Lyme Disease, 2017: DCN - Minnesota Dept. of Health

Lyme Disease, 2017

Lyme disease is caused by Borrelia burgdorferi, a spirochete transmitted to humans by bites from Ixodes scapularis, the blacklegged tick.

Recently, a new species of bacteria, B. mayonii, has also been identified as a cause of human disease, and 8 cases have been reported in Minnesota residents since 2013. In Minnesota, the same tick vector also transmits the agents of babesiosis, human anaplasmosis, one form of human ehrlichiosis, and a strain of Powassan virus.

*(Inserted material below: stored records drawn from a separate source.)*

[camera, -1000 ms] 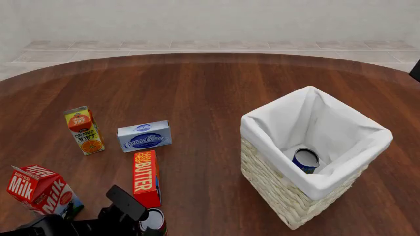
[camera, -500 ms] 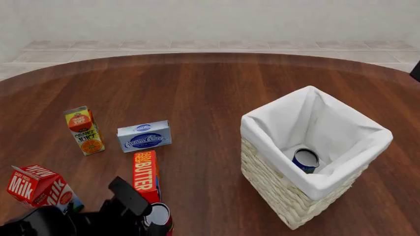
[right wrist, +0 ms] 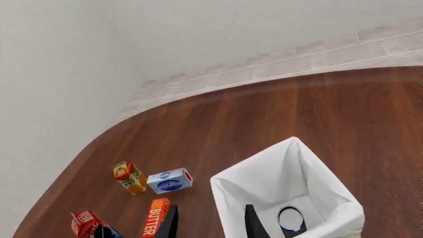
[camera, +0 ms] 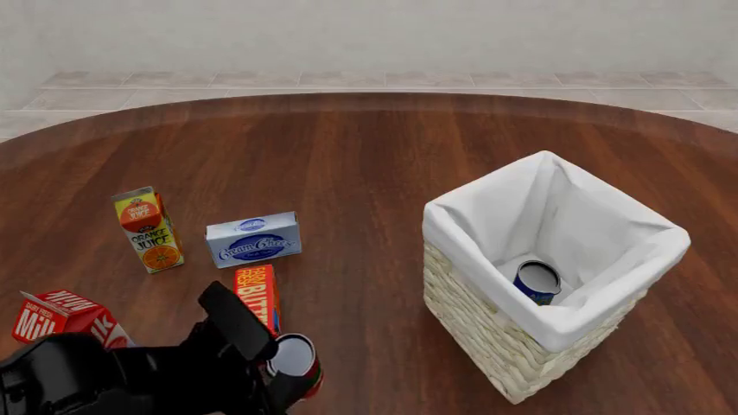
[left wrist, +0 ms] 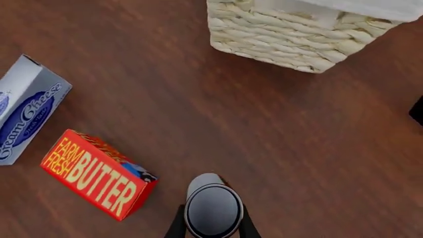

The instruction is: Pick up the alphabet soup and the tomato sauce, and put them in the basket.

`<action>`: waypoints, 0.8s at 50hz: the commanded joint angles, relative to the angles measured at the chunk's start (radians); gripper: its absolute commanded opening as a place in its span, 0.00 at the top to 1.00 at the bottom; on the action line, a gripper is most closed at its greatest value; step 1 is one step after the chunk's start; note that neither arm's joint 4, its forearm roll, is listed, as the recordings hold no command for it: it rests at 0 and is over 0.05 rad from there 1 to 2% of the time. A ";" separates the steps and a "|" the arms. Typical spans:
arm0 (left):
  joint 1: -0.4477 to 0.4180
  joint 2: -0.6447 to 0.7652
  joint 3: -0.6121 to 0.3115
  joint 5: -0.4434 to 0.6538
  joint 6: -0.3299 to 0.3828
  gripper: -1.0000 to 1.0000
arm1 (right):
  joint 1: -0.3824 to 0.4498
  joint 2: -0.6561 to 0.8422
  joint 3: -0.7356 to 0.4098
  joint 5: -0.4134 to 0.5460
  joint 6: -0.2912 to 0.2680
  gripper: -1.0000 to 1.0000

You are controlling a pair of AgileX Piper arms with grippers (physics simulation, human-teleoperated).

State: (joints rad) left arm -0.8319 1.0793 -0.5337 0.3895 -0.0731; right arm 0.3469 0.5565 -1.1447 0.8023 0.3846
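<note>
Since a second ago the left end effector (camera: 290, 370) has come forward and up with the tomato sauce (camera: 295, 364), which now sits higher in the front view and hides more of the butter box (camera: 256, 294) and the milk carton (camera: 55, 318). Its two dark fingers (left wrist: 177, 227) are clamped on either side of the can, whose silvery round top (left wrist: 213, 210) faces the wrist camera, with the wooden counter (camera: 369, 164) below it. Just beside it lies the butter box, then the cream cheese box (camera: 254, 239) and the orange juice carton (camera: 148, 230) farther back. Over to the right stands the basket (camera: 496, 341), and the alphabet soup (camera: 537, 281) rests upright inside it on the white lining. High above, the right end effector (right wrist: 210, 224) hangs with its fingers apart, holding nothing
</note>
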 commanded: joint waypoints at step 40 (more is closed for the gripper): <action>-0.028 0.009 -0.329 0.135 0.117 1.00 | 0.000 -0.012 -0.025 0.007 0.001 0.00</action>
State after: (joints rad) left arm -0.8505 1.0788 -0.8136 0.5207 0.0173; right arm 0.3463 0.5400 -1.1712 0.8174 0.3868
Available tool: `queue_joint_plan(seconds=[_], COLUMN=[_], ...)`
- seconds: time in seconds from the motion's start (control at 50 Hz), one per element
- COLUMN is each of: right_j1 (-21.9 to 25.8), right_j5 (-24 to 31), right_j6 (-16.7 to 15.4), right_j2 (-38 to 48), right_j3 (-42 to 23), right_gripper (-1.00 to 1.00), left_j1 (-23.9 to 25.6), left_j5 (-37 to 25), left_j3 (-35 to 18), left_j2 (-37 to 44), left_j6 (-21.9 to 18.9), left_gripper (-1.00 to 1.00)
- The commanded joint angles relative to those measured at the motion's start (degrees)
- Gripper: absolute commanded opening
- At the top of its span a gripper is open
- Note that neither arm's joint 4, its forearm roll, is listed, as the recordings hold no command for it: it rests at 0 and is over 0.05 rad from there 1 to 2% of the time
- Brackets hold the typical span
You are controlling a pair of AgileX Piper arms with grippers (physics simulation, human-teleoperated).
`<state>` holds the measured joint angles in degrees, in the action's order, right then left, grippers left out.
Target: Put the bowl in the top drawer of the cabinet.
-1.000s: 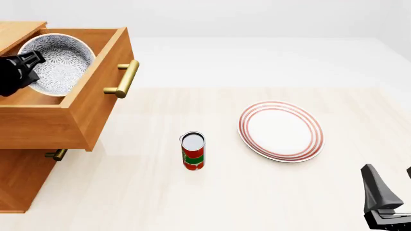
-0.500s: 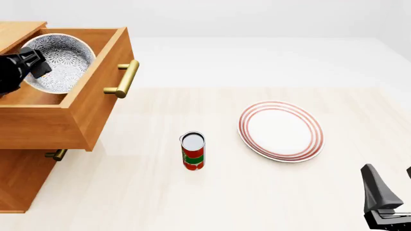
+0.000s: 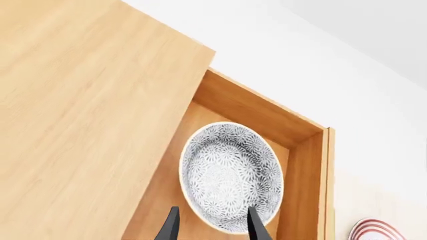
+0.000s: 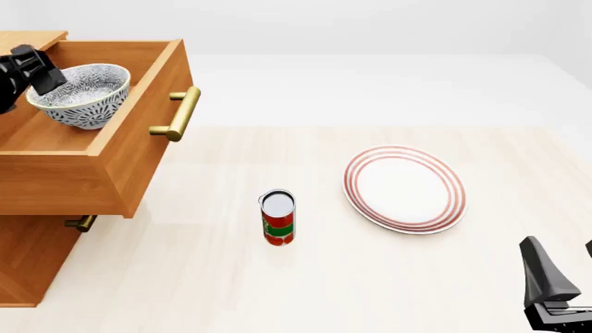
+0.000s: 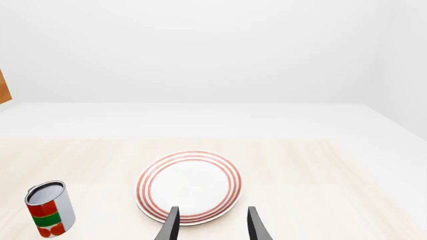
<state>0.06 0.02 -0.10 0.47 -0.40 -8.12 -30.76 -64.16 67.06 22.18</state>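
The speckled bowl (image 4: 82,96) sits upright inside the pulled-out top drawer (image 4: 146,139) of the cabinet (image 4: 28,257). My left gripper (image 4: 44,75) hovers just above the bowl's left rim, open and holding nothing. In the left wrist view its fingertips (image 3: 171,225) straddle the near edge of the bowl (image 3: 230,175) from above, next to the cabinet top (image 3: 80,100). Near the table's front right corner, my right gripper (image 4: 562,270) stands open and empty. In the right wrist view the right gripper (image 5: 212,227) points toward the plate.
A red-and-green can (image 4: 277,218) (image 5: 47,210) stands upright mid-table. To its right lies a flat white plate with red rings (image 4: 404,189) (image 5: 189,186). The drawer's brass handle (image 4: 180,114) juts toward the table, with the lower drawer's handle (image 4: 82,223) beneath it.
The bowl has gone from tilted in the left gripper to resting upright in the drawer. The left gripper let go and lifted up and back. The right arm stayed still.
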Motion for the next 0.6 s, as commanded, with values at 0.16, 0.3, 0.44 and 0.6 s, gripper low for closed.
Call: queue_joint_plan(seconds=[0.16, 0.3, 0.44, 0.6], right_j1=[0.01, 0.00, 0.01, 0.01], right_j5=[0.06, 0.15, 0.10, 0.02], right_j6=[-0.03, 0.04, 0.02, -0.06], right_j2=[0.04, 0.04, 0.04, 0.05], right_j3=[-0.11, -0.17, -0.14, -0.08], right_gripper=[1.00, 1.00, 1.00, 1.00], left_j1=[1.04, 1.54, 2.52, 5.54], left_j5=[-4.80, -6.84, -8.23, -9.65], left_j3=[-3.35, -4.24, -4.48, -2.00], left_j2=[-5.33, -9.40, -13.29, -20.16], left_j6=[-0.98, -0.47, 0.39, 3.05], left_gripper=[1.00, 1.00, 1.00, 1.00])
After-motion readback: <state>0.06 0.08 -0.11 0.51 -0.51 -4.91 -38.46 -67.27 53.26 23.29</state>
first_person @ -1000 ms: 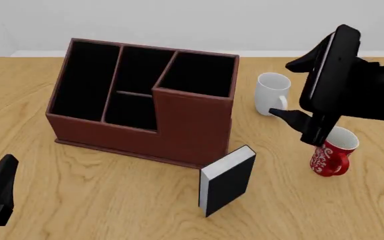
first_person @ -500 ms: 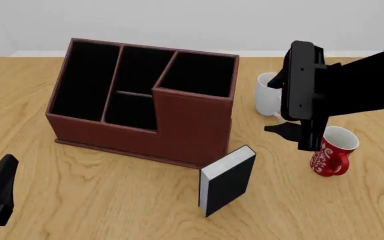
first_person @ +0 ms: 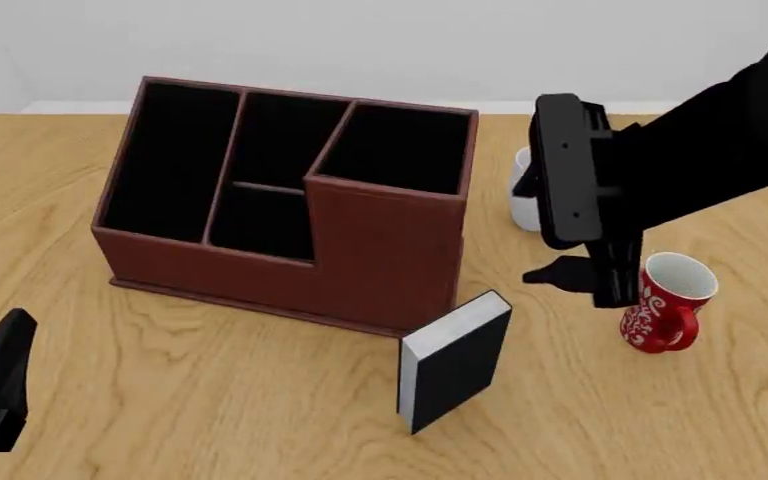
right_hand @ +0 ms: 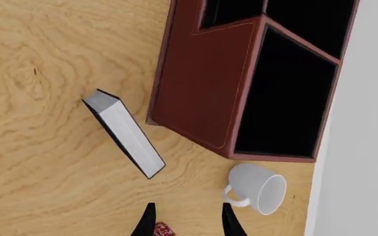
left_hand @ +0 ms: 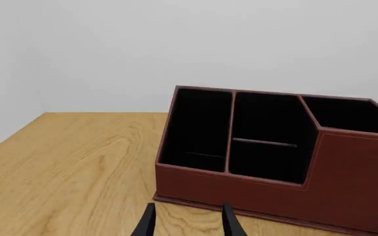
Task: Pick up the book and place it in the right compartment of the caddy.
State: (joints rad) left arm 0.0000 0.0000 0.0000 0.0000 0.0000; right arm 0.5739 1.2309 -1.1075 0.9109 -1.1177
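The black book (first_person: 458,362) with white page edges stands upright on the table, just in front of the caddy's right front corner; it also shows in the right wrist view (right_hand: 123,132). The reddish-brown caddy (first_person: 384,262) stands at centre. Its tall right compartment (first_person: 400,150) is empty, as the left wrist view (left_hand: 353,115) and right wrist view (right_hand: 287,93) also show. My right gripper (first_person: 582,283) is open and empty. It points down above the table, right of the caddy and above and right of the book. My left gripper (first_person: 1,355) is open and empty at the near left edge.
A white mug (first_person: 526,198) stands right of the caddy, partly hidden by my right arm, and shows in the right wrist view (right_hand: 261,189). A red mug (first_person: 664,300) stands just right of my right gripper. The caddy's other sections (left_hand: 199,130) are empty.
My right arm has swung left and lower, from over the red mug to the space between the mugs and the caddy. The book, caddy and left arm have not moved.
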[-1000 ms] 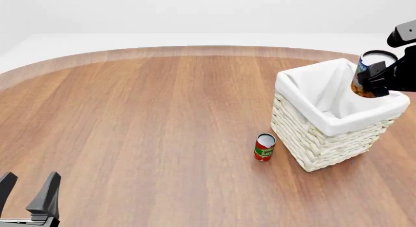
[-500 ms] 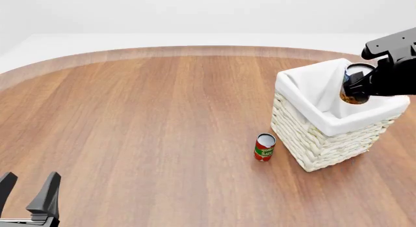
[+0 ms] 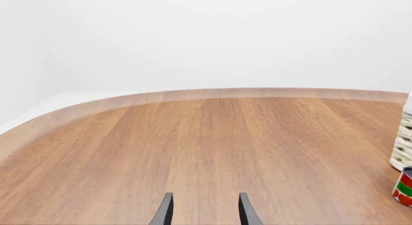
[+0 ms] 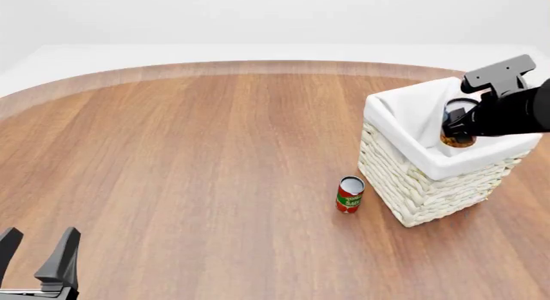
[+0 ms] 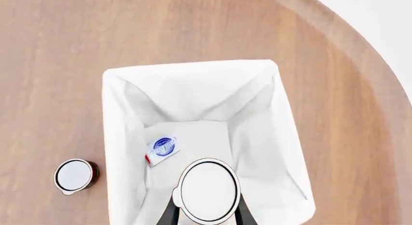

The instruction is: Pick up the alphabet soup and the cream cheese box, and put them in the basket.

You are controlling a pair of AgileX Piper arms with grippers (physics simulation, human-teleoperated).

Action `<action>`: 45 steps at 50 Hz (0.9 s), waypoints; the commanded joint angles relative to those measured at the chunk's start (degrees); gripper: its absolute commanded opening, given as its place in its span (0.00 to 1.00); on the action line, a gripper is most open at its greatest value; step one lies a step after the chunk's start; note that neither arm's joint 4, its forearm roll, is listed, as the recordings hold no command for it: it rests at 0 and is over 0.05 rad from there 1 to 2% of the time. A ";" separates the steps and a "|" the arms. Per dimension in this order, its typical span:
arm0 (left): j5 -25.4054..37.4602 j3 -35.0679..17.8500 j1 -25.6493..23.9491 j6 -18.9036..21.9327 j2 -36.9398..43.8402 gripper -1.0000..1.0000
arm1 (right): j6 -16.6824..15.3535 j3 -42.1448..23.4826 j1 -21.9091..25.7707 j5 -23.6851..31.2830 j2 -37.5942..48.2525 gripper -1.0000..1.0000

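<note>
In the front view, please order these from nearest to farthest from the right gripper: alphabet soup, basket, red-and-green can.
1. alphabet soup: held in the right gripper, above the basket's opening.
2. basket: directly beneath the gripper.
3. red-and-green can: on the table, left of the basket.

Non-task stuff I see: a round wooden table (image 4: pixel 189 171) filling most of the front frame, curved pale edge band across the upper part, white background beyond. One slim red-and-green can (image 4: pixel 349 194) standing upright on the wood, lower right of centre in the front frame. From above its top (image 5: pixel 75 175) is plain white, at lower left.
</note>
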 commanded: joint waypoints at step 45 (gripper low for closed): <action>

In 2017, 1,408 confirmed Lyme disease cases (25.5 cases per 100,000 population) were reported. In addition, 910 probable cases (physician-diagnosed cases that did not meet clinical evidence criteria for a confirmed case but that had laboratory evidence of infection) were reported. Despite some yearly fluctuations, the number of reported cases of Lyme disease has been increasing, as evidenced by the median number of cases from 2009 through 2016 (median, 1,203; range,
896 to 1,431) compared to the median from 2000 to 2008 (median, 913; range, 463 to 1,239) (Figure 1).

Eight hundred sixty-five (61%) confirmed cases were male, and the median case age was 43 years (range, 1 to 91). Physician-diagnosed erythema migrans (EM) was present in 1,042 (74%) cases. Four hundred sixteen (30%) cases had one or more late manifestations of Lyme disease (including 291 with a history of objective joint swelling, 101 with cranial neuritis including Bell’s Palsy, 11 with lymphocytic meningitis, 10 with acute onset of 2nd or 3rd degree atrioventricular conduction defects, and 7 with radiculoneuropathy) and confirmation by Western immunoblot (positive IgM ≤30 days post-onset or positive IgG). Of the 1,300 cases with known onset dates, onset of symptoms peaked from June through August, with 70% of EM cases experiencing symptom onset in June or July. This timing corresponds with peak activity of nymphal I. scapularis ticks in mid-May through mid-July. The majority of cases either resided in or traveled to endemic counties in north-central, east-central, or southeast Minnesota, or Wisconsin.